A brief review of the greedy algorithm for the Set-Cover problem.
The algorithm
input: collection S of sets over universe U, costs c: S\rightarrow {\mathbb R}_+ | |
output: set cover C | |
1. | Let C \leftarrow \emptyset . |
2. | Repeat until C is a set cover: |
3. | Find a set s\in S maximizing the number of elements in s not yet covered by any set in C, divided by the cost c_ s. |
4. | Add s to C. |
5. | Return C. |
Performance guarantee
The following performance guarantee was proved in the 1970’s:
The greedy set-cover algorithm returns a set cover of cost at most {\rm H}(d)\, {\textsc{opt}}, where {\textsc{opt}} is the minimum cost of any set cover, d = \max _{s\in S} |s| is the maximum set size, and {\rm H}(d)\approx 0.58+\ln d is the dth Harmonic number.
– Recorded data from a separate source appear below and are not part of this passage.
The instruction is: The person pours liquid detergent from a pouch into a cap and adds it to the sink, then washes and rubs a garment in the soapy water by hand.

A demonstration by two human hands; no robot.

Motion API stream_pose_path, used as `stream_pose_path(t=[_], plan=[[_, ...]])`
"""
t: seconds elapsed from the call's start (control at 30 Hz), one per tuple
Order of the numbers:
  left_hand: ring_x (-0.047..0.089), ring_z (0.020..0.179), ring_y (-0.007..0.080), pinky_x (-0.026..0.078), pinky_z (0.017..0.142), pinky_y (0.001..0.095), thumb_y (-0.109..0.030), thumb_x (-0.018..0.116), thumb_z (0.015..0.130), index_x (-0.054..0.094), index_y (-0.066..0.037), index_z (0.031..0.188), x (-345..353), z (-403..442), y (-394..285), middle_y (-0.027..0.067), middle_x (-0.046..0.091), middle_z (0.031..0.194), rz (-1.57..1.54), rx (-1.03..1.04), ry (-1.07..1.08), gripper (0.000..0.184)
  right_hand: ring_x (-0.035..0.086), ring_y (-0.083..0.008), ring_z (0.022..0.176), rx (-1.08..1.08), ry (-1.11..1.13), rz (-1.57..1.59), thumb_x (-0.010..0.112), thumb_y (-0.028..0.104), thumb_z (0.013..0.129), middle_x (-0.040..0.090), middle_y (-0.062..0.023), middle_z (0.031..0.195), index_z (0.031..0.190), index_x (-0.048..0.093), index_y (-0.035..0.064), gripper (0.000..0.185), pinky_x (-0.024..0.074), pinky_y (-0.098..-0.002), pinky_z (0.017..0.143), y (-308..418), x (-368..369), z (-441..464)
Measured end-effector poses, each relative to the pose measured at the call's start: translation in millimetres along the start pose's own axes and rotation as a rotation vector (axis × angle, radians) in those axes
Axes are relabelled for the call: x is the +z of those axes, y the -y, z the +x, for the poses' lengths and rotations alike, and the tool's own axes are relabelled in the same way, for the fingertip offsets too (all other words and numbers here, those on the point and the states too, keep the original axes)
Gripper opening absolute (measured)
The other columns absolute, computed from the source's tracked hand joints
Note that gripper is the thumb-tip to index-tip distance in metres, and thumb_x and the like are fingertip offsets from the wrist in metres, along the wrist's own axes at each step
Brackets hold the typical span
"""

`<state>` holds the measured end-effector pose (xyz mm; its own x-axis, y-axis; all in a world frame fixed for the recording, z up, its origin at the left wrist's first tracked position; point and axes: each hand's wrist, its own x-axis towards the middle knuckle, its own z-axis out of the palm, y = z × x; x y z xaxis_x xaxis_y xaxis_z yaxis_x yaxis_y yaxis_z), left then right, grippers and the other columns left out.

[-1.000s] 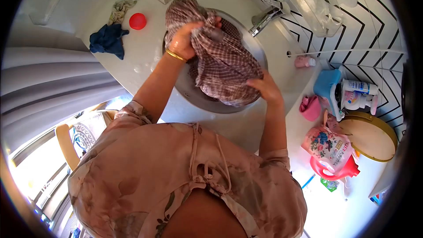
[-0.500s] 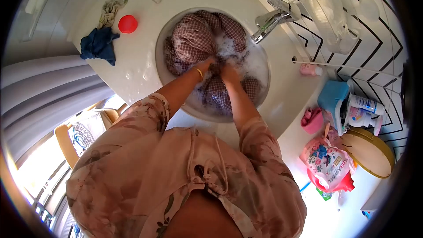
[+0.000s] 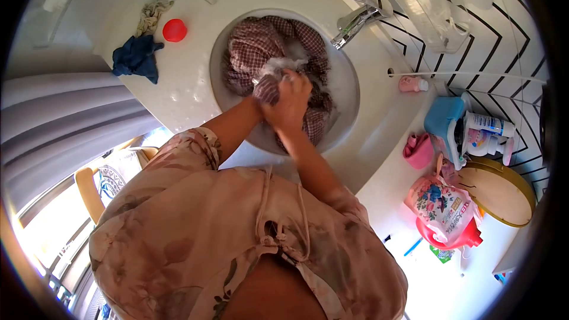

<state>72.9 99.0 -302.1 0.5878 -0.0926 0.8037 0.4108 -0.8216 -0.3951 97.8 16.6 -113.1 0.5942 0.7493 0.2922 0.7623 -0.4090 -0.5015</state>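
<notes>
A large brown-and-white checked cloth (image 3: 252, 47) lies bunched and wet in a round white washbasin (image 3: 351, 104) with soapy water. Foam clings to a raised fold near the middle. My right hand (image 3: 289, 101) is closed over this fold, its fingers curled. Close against it, my left hand (image 3: 261, 105) grips the same bunch from the left side; its fingers are mostly hidden under cloth and behind the right hand. The chrome tap (image 3: 355, 24) stands at the basin's upper right edge.
On the counter's left sit a red cup (image 3: 174, 30), a dark blue cloth (image 3: 137, 58) and a crumpled beige cloth (image 3: 153, 16). Bottles stand at the back. To the right are a pink bottle (image 3: 413, 84), a blue container (image 3: 443, 123), a pink printed bag (image 3: 441, 204) and a round tray (image 3: 496, 192).
Both hands have come up from the water and together, raising a foamy fold of the checked cloth. My right hand has moved left, over the left one. The view has shifted slightly.
</notes>
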Motion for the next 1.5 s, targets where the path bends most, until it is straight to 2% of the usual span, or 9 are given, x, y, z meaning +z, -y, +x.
stream_pose_path(t=[0.1,0.23,0.37,0.67,0.9,1.0,1.13,1.33,1.5], plan=[[0.055,0.099,0.0225,0.039,0.094,0.038,-0.025,0.053,0.083,0.058,0.0,0.102,-29.0,46.5,35.3,0.0103,0.058,0.106,-1.064,-0.415,0.751,0.033,0.053,-0.039,0.088,0.486,-0.015,0.207,0.065,0.022,0.068,0.056,-0.0213,0.1,0.093,0.055,0.0014,0.034,0.0428,-0.0411,0.082,-38.9,18.3,23.9],[0.057,0.097,0.0207,0.043,0.088,0.0316,-0.019,0.057,0.08,0.061,0.0,0.1,-88.5,122.2,95.9,0.0109,0.063,0.096,-1.979,-1.753,1.019,0.028,0.056,-0.028,0.084,0.98,0.378,0.831,0.058,0.024,0.075,0.06,-0.0139,0.09,0.112,0.052,-0.0025,0.046,0.043,-0.0379,0.077,-82.4,-22.1,24.2],[0.053,0.105,0.0171,0.037,0.094,0.0292,-0.027,0.06,0.08,0.063,-0.002,0.103,-92.3,99.3,88.7,0.0089,0.059,0.111,-2.202,-1.47,1.299,0.034,0.052,-0.0271,0.107,0.365,1.015,0.329,0.062,0.041,0.076,0.053,-0.0173,0.115,0.126,0.041,-0.004,0.07,0.0401,-0.0324,0.089,-97.7,-98.3,13.0],[0.044,0.117,0.0167,0.03,0.1,0.0267,-0.044,0.06,0.079,0.054,-0.007,0.12,-153.6,139.6,57.3,0.0087,0.051,0.125,-2.201,-0.615,1.929,0.055,0.053,-0.0284,0.105,1.247,0.728,1.253,0.064,0.035,0.08,0.051,-0.0189,0.12,0.125,0.038,-0.0081,0.067,0.043,-0.0389,0.092,-80.9,-73.2,-19.9],[0.019,0.133,0.0227,0.011,0.109,0.0359,-0.067,0.043,0.078,0.024,-0.01,0.139,-151.5,85.4,29.8,0.0092,0.023,0.144,-3.321,-1.945,0.972,0.086,0.056,-0.0222,0.096,0.529,0.282,0.656,0.063,0.016,0.08,0.057,-0.0127,0.108,0.109,0.055,-0.0021,0.035,0.0429,-0.033,0.084,-36.7,-111.7,-17.5],[0.024,0.131,0.0255,0.013,0.109,0.0412,-0.073,0.036,0.076,0.029,-0.011,0.137,-143.8,99.7,40.4,0.0103,0.029,0.142,-2.977,-2.13,0.686,0.088,0.055,-0.0199,0.097,0.289,0.212,0.699,0.063,0.02,0.081,0.056,-0.0114,0.107,0.109,0.054,-0.0026,0.037,0.0431,-0.0316,0.083,-12.7,-136.4,-6.6],[0.041,0.12,0.0264,0.029,0.103,0.0423,-0.067,0.037,0.08,0.041,-0.01,0.13,-120.3,87.7,33.1,0.0104,0.042,0.133,-3.173,-2.084,0.761,0.077,0.051,-0.0181,0.104,0.642,0.371,1.334,0.061,0.032,0.083,0.053,-0.01,0.112,0.117,0.049,0.0004,0.048,0.0441,-0.0318,0.084,-24.8,-142.7,-7.4],[0.047,0.115,0.0241,0.036,0.099,0.0371,-0.049,0.046,0.087,0.046,-0.004,0.125,-131.2,82.9,50.3,0.0108,0.048,0.127,-2.609,-2.009,1.222,0.059,0.052,-0.0212,0.106,1.292,0.703,1.201,0.057,0.033,0.085,0.051,-0.0114,0.121,0.123,0.045,0.0034,0.049,0.0456,-0.034,0.086,-66.1,-68.0,-25.6],[0.054,0.104,0.024,0.039,0.096,0.0374,-0.029,0.047,0.09,0.052,-0.002,0.117,-112.7,87.2,57.7,0.0125,0.056,0.117,-2.257,-2.168,1.323,0.038,0.056,-0.0182,0.091,1.061,0.478,1.396,0.062,0.023,0.08,0.057,-0.0084,0.103,0.113,0.051,0.0041,0.04,0.0474,-0.0314,0.078,-43.1,-79.6,-15.0]])
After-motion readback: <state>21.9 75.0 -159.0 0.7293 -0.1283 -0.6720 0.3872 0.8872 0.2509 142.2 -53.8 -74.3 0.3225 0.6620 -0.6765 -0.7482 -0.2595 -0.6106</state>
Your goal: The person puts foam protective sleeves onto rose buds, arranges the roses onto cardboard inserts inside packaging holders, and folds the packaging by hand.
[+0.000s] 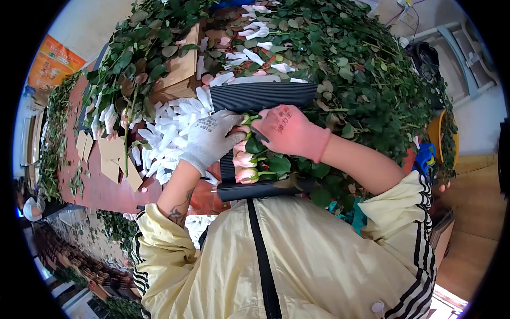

The guarantee actually holds with respect to the optimum fractional set cover. The proof is typically given as a charging argument, or by a primal-dual argument (constructing a related dual solution to bound opt).
The logarithmic approximation guarantee is the best possible in the following sense: if P\ne NP, in the worst case, no polynomial-time algorithm guarantees a cover of cost o({\textsc{opt}}\log n), where n=|U| is the number of elements to be covered [2].